= Exercise prompt =
Locate each line below that includes "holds" and reproduce it.

--------

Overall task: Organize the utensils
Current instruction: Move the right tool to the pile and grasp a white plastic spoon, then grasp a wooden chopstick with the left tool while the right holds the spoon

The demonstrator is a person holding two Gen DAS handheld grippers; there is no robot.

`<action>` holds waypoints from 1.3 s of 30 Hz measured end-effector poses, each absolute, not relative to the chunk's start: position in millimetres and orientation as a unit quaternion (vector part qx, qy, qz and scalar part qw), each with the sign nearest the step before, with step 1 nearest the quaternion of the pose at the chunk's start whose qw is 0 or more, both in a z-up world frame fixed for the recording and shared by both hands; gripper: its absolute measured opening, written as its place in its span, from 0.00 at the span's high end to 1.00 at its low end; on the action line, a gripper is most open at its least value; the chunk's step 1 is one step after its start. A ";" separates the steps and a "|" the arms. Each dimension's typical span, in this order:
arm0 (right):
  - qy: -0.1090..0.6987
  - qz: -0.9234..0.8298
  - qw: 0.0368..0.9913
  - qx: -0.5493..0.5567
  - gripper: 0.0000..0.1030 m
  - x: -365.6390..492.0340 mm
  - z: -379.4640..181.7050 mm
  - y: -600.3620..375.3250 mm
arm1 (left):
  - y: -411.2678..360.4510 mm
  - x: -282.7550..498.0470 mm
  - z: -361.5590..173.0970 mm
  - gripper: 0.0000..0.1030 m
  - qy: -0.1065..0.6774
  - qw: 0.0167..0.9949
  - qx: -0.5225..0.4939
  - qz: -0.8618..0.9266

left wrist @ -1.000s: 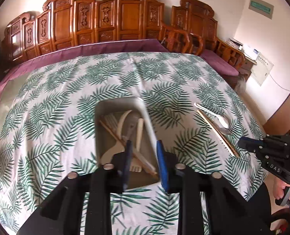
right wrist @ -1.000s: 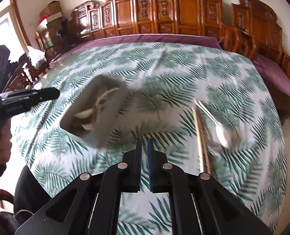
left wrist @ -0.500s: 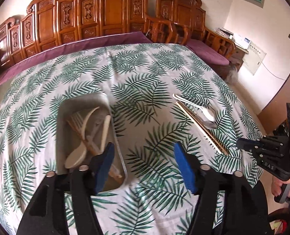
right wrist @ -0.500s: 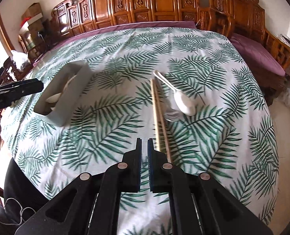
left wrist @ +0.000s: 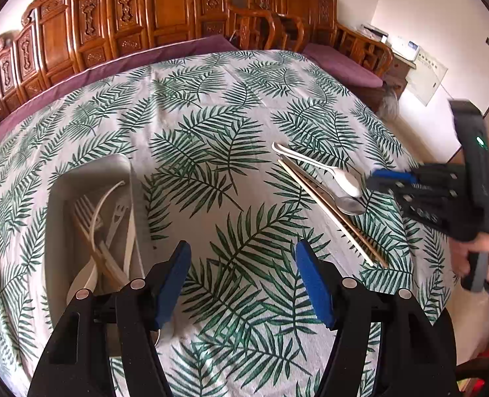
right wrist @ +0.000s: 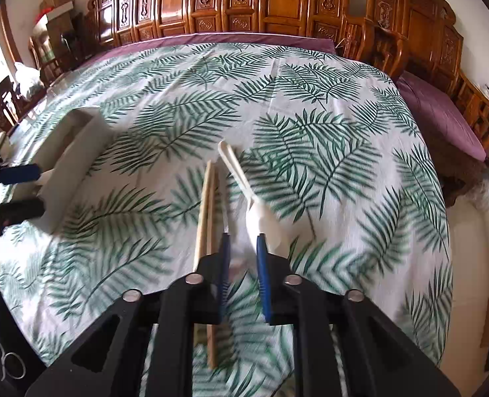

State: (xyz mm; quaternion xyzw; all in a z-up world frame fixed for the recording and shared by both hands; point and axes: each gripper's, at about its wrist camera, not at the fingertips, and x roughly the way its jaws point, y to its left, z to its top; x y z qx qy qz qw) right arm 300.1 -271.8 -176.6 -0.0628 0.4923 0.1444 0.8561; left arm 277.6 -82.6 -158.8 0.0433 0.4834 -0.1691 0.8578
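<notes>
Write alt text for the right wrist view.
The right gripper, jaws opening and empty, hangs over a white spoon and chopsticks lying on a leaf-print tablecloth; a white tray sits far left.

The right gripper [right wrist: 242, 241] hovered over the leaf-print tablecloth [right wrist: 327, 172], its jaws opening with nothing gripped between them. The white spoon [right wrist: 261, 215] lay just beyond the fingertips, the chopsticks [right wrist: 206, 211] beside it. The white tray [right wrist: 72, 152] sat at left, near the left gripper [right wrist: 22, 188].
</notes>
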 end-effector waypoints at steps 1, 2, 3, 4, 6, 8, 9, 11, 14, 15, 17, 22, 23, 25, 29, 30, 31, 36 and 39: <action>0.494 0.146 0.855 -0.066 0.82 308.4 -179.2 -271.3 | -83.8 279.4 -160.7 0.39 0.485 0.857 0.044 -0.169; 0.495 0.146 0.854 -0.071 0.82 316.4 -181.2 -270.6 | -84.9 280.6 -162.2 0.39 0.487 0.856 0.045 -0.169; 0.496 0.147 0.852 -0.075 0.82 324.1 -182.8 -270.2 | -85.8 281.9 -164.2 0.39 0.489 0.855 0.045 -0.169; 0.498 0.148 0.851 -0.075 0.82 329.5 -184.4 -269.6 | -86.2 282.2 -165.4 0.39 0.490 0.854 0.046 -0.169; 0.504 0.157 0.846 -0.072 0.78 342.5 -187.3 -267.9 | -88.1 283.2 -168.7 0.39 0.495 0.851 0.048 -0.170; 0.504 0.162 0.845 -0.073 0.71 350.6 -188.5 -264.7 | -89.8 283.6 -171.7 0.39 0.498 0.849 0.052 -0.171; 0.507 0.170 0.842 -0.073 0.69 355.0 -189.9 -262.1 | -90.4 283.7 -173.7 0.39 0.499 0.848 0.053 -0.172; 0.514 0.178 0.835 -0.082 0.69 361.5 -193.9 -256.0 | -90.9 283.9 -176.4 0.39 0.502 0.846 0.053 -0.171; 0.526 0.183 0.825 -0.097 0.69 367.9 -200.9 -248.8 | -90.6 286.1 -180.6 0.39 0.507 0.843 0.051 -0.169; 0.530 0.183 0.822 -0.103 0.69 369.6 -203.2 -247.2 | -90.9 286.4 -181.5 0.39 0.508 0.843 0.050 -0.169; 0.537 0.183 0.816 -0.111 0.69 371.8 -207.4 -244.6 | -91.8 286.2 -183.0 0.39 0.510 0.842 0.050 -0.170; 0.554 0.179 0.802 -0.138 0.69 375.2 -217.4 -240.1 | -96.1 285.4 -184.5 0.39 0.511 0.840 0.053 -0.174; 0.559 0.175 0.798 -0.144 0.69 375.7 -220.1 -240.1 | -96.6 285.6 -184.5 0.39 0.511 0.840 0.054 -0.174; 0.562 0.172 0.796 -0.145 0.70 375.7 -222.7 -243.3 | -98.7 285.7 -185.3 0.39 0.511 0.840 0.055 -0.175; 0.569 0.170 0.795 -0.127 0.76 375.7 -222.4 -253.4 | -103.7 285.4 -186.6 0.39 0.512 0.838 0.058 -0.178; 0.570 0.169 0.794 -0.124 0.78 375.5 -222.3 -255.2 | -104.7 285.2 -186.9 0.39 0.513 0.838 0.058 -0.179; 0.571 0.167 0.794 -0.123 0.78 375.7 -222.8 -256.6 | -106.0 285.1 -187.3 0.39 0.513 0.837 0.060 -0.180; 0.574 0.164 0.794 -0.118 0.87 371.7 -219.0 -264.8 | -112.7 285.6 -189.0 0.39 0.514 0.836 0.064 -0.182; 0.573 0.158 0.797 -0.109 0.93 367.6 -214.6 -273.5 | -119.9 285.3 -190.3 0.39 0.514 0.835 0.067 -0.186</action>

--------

= Result below =
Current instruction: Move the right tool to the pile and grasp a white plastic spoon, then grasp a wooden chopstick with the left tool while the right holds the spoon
`<action>` holds waypoints from 1.3 s of 30 Hz measured end-effector poses, each absolute, not relative to the chunk's start: position in millimetres and orientation as a unit quaternion (vector part qx, qy, qz and scalar part qw), each with the sign nearest the step before, with step 1 nearest the quaternion of the pose at the chunk's start whose qw is 0 or more, both in a z-up world frame fixed for the recording and shared by both hands; gripper: its absolute measured opening, written as its place in its span, from 0.00 at the span's high end to 1.00 at its low end; on the action line, a gripper is most open at its least value; the chunk's step 1 is one step after its start. A ";" separates the steps and a "|" the arms. Each dimension's typical span, in this order:

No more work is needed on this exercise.